At Phillip Futures, Vanessa Tan said that "we may see further
[price] pressure coming from US wheat losing its shine to strong competitors
such as Canadian wheat, especially with a record large Canadian wheat output.
"This loss in competitiveness of US wheat is evident from
Japan's unexpected purchase of Canadian wheat," earlier this week, "bypassing US
Still, as of 09:45 UK time (03:45 Chicago time), Chicago
wheat was 0.6% higher at $6.42 ¼ a bushel for March delivery.
That released some of the pressure on fellow grain corn too, which was dragged lower by
wheat in the last session despite the Wasde report being, relatively, bullish
for the grain.
"Corn had the biggest surprise [in the Wasde] with increases
in fuel use and exports offsetting a small increase in imports," Dr Welch said,
noting that the US stocks-to-use ratio for corn now stood at 13.7%, down from
14.6% in the November Wasde.
And, while world corn stocks have now reached 63 days, in
terms of the length of consumption they represent, that is only just over the 10-year
average of 60 days, and well below the 20-year mean of 80 days.

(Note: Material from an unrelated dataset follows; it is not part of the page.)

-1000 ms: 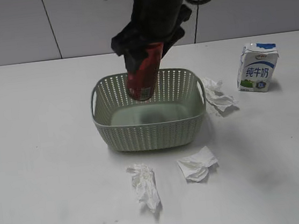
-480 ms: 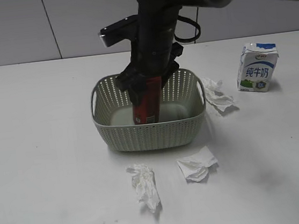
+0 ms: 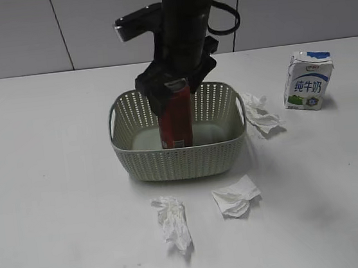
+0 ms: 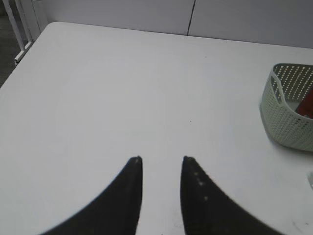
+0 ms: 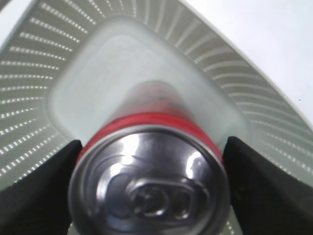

That said, Dr Welch said that, in the virtual marketing programme
he runs, he was "ready to price my first sales of 2014".
Not many actual producers are, of course, ready to sell which
is one reason why Chicago corn prices have held up better than many investors
have expected in the face of a record US harvest.
And there may be further upward pressure on prices on the
way in the form of the commodity index fund rebalance, which looks set to take
an increasing profile now that the Wasde is out of the way.
In this exercise, early in the calendar year, funds adjust weightings
to return individual commodities to the levels stipulated by the index they
follow – meaning buying 2013's poorest performers, and selling the winners.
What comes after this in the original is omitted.